Your instructions:
Give the listing again, word for word.

Given information:
——————

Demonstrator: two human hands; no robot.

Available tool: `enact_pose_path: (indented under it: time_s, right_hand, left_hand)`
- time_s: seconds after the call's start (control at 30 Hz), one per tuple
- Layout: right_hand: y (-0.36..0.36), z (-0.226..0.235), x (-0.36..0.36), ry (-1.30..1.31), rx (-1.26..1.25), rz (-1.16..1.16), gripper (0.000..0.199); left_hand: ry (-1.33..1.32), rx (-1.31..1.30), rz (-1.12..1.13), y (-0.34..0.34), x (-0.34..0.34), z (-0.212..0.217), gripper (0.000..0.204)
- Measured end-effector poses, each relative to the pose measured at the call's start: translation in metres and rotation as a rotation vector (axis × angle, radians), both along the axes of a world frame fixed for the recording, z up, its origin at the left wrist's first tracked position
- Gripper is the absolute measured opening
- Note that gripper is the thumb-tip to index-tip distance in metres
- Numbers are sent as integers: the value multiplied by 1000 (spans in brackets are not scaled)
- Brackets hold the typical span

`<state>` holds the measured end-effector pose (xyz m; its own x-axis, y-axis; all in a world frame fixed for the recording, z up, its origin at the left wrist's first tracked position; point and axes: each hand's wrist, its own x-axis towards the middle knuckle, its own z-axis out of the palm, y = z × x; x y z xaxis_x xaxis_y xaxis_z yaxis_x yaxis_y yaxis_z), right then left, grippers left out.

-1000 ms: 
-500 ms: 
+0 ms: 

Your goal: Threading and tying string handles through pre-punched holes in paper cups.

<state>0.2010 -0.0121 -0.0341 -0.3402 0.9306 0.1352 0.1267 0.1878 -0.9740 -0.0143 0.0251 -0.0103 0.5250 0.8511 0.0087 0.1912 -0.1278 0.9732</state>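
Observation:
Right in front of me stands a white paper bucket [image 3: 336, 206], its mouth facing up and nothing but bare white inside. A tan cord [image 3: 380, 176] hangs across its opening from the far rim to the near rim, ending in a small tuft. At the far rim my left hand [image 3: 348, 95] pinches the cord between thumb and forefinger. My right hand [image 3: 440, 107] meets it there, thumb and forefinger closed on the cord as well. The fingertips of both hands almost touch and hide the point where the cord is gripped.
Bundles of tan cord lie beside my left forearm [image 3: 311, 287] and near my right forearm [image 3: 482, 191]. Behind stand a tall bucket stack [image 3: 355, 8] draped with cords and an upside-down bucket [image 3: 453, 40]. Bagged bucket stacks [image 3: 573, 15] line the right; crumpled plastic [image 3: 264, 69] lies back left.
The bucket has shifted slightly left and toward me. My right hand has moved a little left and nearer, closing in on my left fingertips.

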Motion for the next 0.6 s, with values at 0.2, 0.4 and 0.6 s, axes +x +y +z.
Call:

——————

Response to this task:
Demonstrator: two human hands; no robot.

Available tool: `enact_pose_path: (indented under it: time_s, right_hand, left_hand)`
- time_s: seconds after the call's start (control at 30 Hz), one per tuple
- Layout: right_hand: y (-0.36..0.36), z (-0.226..0.235), x (-0.36..0.36), ry (-1.30..1.31), rx (-1.26..1.25), rz (-1.16..1.16), gripper (0.000..0.199); left_hand: ry (-1.33..1.32), rx (-1.31..1.30), rz (-1.12..1.13), y (-0.34..0.34), x (-0.34..0.34), z (-0.212..0.217), gripper (0.000..0.204)
- Measured end-effector poses, each relative to the pose measured at the call's start: translation in metres and rotation as a rotation vector (axis × angle, radians), both along the axes of a world frame fixed for the recording, z up, its origin at the left wrist's first tracked position
- Gripper is the absolute measured opening
- Note that gripper is the thumb-tip to index-tip distance in metres
- Numbers are sent as integers: the value multiplied by 1000 (spans in brackets are not scaled)
- Brackets hold the typical span

`<state>` holds the measured end-effector pose (xyz m; its own x-axis, y-axis; all in a world frame fixed for the recording, z up, its origin at the left wrist's first tracked position; point and axes: each hand's wrist, its own x-axis towards the middle knuckle, its own z-axis out of the palm, y = z × x; x y z xaxis_x xaxis_y xaxis_z yaxis_x yaxis_y yaxis_z), right then left, grippers left out.

-1000 ms: 
-500 ms: 
+0 ms: 

Your goal: Threading and tying string handles through pre-punched holes in paper cups.

<state>0.2010 -0.0121 -0.0341 -0.3402 0.9306 0.1352 0.1267 0.1878 -0.9740 -0.0143 0.0251 -0.0103 0.5250 0.8511 0.0087 0.1912 -0.1278 0.9732</state>
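Observation:
Right in front of me stands a white paper bucket [image 3: 336, 206], its mouth facing up and nothing but bare white inside. A tan cord [image 3: 380, 176] hangs across its opening from the far rim to the near rim, ending in a small tuft. At the far rim my left hand [image 3: 348, 95] pinches the cord between thumb and forefinger. My right hand [image 3: 440, 107] meets it there, thumb and forefinger closed on the cord as well. The fingertips of both hands almost touch and hide the point where the cord is gripped.
Bundles of tan cord lie beside my left forearm [image 3: 311, 287] and near my right forearm [image 3: 482, 191]. Behind stand a tall bucket stack [image 3: 355, 8] draped with cords and an upside-down bucket [image 3: 453, 40]. Bagged bucket stacks [image 3: 573, 15] line the right; crumpled plastic [image 3: 264, 69] lies back left.
The bucket has shifted slightly left and toward me. My right hand has moved a little left and nearer, closing in on my left fingertips.
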
Motion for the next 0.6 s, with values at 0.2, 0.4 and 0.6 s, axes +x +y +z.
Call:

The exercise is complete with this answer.